Sjahril hopes this gap in cost estimates can be filled by the
private sector, citing the recent sale of an equity stake in Bank
Bali to UK bank Standard Chartered as a sign of renewed foreign
interest in Indonesian banks. But if private funds prove
insufficient, "then the government can jump in," he said.

Sjahril doesn't believe the government needs more foreign
assistance to finance whatever enlarged role it would play in the
recapitalization process.

He did, however, offer an important proviso.

More international assistance isn't needed "as far as I can
tell right now, but the developments in the coming weeks might
make it different," he said, referring to the forthcoming
elections.

These will be the first truly multi-party elections in
Indonesia for almost four decades. If the public perceives
they've been rigged, many fear a nationwide outbreak of the kind
of violence that rocked the capital, Jakarta, in May last year.

Those riots brought an end to President Soeharto's 30-year
rule and was accompanied by a plunge in Indonesia's currency, the
rupiah.

Encouraged by the rupiah's recent relative stability in the
face of ongoing ethnic and religious conflict across the
Indonesian archipelago, Sjahril is hopeful the currency market
can ride out the elections unscathed. If the rupiah does come
under excessive pressure, however, the central bank would be
ready to defend it, he said.

"We should be prepared to (intervene), although I don't expect
that there will be events that require us to do so," Sjahril
said.

He said that although the government has set Rp 7,500 as the
preferred rate to the dollar, the bank is not actively targeting
any level.

Investor confidence

Sjahril bases his optimism on some "promising" signs of
improved foreign investor confidence.

In addition to the Bank Bali sale, he cited a recent debt
restructuring deal hammered out between government-owned
investment bank PT Persero Danareksa and its creditors, and the
positive foreign reception given to an Indonesian Supreme Court
decision declaring PT Dharmala Agrifood bankrupt last week.

Those cases are among the first to conclude among hundreds in
which creditors are seeking to recover loans that were
effectively frozen during last year's financial crisis.

Sjahril said he believes the latest developments are a sign
that Indonesia is about to share in some of the inflows of
capital currently seen in other crisis-hit Asian markets.

"Some investors have been waiting for the results of the
general elections, but some of them are seeing that this is the
right moment to come in," he said.

All the same, Indonesia isn't yet ready to follow the current
rush to international debt markets by other developing nations,
although the government would consider issuing Eurobonds if the
elections pass smoothly and if sufficient confidence returns to
Indonesia's money markets.

The governor argued that steps taken under the IMF's guidance
to improve transparency and economic planning will boost
Indonesia's standing among foreign investors.
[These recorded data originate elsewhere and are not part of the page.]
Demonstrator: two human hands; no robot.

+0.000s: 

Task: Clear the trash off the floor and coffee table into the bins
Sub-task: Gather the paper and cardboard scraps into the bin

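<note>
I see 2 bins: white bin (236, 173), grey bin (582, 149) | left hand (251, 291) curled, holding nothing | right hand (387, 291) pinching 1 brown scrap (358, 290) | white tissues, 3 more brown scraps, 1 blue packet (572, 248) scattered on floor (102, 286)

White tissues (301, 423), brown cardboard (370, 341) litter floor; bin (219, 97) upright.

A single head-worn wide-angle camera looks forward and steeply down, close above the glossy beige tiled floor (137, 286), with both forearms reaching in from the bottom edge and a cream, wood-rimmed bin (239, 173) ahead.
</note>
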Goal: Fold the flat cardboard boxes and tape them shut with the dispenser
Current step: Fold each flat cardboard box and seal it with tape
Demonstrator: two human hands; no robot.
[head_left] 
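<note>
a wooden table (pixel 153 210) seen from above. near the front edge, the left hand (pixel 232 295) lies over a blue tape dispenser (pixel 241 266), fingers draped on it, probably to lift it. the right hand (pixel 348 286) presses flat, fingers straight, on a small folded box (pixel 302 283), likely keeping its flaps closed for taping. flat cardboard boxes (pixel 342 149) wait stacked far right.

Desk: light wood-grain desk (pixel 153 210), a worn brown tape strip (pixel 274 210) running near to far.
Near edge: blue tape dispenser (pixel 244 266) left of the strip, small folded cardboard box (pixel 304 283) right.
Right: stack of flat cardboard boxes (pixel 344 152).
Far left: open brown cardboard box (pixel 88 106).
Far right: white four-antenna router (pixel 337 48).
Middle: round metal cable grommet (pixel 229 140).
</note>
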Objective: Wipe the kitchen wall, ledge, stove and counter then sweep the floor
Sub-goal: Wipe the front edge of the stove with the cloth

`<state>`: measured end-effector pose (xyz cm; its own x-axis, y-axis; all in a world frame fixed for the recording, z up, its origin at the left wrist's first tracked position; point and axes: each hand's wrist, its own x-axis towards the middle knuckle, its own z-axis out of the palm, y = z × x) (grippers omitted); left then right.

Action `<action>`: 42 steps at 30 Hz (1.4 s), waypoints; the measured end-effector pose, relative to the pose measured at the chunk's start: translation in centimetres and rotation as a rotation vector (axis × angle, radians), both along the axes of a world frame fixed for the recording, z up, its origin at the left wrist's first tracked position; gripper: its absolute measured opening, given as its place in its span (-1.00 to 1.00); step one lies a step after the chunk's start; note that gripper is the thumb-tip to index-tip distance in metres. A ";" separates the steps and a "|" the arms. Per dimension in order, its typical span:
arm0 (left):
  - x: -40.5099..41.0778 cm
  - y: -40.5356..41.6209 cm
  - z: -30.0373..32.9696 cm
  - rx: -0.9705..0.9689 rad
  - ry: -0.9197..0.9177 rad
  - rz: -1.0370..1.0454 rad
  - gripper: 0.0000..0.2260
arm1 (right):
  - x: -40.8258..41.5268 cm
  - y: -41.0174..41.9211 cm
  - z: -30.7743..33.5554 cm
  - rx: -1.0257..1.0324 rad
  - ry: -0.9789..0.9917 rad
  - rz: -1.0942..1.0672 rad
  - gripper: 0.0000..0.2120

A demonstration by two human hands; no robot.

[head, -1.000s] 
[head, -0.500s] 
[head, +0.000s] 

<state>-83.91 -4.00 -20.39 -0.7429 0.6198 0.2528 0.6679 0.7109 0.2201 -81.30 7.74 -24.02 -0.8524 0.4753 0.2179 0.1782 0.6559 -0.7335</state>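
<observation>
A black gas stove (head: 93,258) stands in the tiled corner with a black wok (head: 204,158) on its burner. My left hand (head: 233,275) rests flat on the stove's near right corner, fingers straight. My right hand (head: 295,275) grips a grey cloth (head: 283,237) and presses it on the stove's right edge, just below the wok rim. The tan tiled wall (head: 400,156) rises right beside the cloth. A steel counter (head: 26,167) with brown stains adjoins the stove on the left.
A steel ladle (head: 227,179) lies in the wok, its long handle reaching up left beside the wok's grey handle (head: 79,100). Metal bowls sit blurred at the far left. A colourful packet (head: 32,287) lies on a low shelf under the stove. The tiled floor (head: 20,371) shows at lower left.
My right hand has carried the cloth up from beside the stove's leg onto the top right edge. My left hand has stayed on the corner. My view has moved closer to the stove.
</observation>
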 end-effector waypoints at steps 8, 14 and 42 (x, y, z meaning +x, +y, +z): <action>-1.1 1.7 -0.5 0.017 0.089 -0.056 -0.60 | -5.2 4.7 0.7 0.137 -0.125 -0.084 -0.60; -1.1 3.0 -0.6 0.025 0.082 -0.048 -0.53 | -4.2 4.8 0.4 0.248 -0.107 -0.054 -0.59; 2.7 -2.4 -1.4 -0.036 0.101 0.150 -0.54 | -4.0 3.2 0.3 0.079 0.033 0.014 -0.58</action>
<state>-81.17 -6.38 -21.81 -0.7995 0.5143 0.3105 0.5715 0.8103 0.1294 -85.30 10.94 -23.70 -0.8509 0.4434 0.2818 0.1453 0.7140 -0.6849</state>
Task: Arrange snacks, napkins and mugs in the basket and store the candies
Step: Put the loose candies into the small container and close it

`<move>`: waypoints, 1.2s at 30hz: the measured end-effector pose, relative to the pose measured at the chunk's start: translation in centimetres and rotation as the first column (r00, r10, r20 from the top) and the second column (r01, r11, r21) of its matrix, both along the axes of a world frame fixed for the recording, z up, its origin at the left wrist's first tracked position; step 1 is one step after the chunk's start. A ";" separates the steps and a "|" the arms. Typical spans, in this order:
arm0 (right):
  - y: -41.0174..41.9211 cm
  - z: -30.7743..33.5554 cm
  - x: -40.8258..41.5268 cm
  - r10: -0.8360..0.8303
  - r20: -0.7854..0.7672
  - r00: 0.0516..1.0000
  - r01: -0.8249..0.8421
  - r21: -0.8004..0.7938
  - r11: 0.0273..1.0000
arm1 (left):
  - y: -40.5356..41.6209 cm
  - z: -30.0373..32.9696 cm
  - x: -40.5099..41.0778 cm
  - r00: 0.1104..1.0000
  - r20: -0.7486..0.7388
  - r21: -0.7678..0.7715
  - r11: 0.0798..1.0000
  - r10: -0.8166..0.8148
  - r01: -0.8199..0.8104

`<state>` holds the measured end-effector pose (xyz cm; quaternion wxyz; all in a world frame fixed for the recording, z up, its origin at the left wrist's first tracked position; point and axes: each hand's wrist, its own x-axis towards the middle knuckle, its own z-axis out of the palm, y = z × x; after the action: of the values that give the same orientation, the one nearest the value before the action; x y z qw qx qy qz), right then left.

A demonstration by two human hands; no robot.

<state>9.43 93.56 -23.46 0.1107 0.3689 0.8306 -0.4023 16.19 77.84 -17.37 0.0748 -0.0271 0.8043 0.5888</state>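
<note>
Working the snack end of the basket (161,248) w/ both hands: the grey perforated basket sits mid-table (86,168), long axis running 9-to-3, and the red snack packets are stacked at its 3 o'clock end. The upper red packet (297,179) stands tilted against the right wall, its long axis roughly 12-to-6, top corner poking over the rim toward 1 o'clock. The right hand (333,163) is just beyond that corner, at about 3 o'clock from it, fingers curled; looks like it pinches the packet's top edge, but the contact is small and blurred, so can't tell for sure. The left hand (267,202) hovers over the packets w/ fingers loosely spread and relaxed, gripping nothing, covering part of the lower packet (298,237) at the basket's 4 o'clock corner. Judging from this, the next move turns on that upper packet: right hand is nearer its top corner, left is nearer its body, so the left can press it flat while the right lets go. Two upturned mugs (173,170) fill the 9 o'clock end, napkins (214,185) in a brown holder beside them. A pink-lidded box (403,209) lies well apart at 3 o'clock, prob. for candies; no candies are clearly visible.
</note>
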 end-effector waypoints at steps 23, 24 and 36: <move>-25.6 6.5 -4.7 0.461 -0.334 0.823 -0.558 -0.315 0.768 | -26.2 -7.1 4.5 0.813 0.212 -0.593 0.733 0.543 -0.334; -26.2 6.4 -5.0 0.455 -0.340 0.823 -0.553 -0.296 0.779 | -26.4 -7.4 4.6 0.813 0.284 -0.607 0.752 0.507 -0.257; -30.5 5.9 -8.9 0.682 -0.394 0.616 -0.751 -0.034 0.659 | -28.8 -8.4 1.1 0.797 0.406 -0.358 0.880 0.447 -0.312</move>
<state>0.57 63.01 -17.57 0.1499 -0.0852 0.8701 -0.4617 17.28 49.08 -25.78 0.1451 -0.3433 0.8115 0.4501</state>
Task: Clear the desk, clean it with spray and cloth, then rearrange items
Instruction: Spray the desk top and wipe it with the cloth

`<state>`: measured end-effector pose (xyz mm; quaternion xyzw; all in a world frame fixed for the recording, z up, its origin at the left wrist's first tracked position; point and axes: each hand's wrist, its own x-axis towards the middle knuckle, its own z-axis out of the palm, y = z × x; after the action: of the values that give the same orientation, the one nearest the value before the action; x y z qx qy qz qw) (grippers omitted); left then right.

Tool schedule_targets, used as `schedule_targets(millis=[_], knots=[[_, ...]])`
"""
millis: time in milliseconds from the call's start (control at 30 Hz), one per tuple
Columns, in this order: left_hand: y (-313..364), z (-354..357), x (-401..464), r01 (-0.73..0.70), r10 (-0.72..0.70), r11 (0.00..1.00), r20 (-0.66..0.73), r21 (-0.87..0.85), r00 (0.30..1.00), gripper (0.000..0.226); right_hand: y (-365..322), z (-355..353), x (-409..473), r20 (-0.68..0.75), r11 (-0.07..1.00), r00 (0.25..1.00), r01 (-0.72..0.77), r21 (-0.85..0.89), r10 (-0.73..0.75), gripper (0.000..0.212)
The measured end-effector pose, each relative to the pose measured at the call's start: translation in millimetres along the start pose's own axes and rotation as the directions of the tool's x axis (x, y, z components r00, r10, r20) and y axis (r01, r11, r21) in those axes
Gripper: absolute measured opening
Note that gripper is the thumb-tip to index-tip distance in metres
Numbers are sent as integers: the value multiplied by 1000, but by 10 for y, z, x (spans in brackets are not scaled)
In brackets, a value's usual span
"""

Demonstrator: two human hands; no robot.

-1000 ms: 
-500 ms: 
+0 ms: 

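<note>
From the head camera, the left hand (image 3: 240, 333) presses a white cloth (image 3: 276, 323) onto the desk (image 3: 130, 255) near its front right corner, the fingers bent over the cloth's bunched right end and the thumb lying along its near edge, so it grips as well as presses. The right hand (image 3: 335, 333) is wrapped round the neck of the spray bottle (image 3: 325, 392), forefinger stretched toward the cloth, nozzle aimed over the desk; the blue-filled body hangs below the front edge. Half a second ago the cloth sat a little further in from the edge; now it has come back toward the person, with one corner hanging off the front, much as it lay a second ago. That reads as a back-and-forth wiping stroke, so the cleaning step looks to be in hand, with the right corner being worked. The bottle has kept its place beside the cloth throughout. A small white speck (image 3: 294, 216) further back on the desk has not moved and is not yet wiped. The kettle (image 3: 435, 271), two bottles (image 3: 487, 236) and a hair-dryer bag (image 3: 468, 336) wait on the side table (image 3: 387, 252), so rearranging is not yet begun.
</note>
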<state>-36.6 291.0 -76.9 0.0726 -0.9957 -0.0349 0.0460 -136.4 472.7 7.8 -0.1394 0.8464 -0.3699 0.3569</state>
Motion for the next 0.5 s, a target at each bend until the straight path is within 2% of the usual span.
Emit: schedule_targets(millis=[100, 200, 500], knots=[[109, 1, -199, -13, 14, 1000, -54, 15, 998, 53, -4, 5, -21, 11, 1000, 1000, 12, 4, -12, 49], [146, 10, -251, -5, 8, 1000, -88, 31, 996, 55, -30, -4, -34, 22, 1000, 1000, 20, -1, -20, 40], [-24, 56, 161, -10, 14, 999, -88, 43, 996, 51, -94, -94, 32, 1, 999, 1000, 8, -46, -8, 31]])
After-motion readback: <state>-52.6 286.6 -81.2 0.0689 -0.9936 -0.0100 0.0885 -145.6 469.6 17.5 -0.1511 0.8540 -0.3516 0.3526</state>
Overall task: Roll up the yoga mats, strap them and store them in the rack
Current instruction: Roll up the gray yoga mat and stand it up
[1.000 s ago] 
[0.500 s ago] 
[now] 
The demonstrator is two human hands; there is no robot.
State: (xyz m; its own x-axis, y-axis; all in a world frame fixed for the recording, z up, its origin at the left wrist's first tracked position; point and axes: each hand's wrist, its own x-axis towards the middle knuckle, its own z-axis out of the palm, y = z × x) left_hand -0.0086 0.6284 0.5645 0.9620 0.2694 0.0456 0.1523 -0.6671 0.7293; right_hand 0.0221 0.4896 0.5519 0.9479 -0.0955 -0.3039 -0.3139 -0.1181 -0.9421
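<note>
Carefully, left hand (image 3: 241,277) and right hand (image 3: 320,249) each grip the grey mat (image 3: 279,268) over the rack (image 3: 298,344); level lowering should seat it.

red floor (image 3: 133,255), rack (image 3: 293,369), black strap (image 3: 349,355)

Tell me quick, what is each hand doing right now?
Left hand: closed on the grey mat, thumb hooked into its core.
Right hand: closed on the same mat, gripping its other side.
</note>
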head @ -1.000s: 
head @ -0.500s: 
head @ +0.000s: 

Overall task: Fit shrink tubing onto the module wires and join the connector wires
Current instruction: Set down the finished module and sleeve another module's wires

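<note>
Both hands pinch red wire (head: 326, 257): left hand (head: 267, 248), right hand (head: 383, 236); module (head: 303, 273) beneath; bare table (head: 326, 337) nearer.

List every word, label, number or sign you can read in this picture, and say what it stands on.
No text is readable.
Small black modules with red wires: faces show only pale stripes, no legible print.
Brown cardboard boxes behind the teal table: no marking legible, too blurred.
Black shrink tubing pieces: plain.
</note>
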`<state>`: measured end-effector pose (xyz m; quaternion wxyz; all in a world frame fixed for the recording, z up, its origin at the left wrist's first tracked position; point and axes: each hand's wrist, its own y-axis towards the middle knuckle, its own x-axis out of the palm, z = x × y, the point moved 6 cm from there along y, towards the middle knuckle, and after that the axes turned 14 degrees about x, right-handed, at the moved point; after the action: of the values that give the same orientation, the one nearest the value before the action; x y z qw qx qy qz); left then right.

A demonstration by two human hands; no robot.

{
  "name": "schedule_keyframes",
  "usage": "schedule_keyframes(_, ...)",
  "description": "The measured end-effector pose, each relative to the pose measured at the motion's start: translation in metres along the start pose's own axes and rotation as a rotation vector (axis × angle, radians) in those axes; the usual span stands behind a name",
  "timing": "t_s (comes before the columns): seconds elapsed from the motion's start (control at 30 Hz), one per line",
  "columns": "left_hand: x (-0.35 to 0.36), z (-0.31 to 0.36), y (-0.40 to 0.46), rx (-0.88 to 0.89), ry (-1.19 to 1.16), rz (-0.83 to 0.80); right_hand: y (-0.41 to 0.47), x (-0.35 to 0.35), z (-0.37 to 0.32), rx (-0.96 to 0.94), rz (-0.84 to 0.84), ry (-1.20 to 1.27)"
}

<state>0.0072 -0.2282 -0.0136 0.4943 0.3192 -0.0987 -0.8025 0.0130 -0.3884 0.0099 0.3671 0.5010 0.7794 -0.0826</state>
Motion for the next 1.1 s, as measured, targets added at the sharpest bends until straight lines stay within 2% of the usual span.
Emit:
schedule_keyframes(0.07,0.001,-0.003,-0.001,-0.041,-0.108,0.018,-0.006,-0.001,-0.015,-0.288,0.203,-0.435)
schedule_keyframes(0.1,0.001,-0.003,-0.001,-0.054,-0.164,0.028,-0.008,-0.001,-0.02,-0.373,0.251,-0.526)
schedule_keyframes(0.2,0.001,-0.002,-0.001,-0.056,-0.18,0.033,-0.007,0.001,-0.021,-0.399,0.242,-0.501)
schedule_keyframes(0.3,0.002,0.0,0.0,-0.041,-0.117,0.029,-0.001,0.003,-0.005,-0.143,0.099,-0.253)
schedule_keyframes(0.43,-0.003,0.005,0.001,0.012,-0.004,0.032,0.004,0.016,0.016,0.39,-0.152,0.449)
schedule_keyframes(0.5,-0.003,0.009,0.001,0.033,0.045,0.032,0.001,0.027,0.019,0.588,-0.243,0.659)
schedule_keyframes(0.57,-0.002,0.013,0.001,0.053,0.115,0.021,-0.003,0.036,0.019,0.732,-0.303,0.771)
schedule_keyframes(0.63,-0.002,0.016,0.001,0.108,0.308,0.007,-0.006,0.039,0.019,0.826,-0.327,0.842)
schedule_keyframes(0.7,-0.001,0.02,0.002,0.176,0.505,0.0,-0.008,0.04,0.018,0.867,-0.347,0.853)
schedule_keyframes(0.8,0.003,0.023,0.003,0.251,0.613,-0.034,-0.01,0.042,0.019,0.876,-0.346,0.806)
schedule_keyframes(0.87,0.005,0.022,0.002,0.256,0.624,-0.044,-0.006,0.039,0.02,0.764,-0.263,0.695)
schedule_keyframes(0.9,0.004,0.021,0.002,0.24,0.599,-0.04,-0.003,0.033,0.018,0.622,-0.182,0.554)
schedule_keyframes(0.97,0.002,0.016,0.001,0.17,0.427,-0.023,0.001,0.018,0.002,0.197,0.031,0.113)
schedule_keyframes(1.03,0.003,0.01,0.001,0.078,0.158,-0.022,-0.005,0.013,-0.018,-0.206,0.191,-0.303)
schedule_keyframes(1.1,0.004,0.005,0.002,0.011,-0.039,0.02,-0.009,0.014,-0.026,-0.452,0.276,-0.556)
Among these, he cited a recently passed foreign exchange
monitoring law and another law intended to guarantee Bank
Indonesia's independence from the executive branch of government.

Sjahril stressed that the monitoring law would be used solely
for economic planning purposes and not to facilitate tighter
controls over currency movements. Its aim is to help the central
bank more accurately calculate monetary indicators by which it
sets interest rate policy, he said.

As to the central bank's independence legislation, which has
been passed by the Indonesian parliament, Sjahril expects
President B.J. Habibie to sign it into law in a "week or two."

The new law would separate Bank Indonesia's budget from
governmental control and set four-year terms for a governor to be
appointed by a new governing board of central bank directors. It
allows for an interim transition period under which the current
governor is automatically appointed for the first term.

Sjahril said he will take on this newly independent position,
"unless President Habibie dismisses me before he signs" the bill.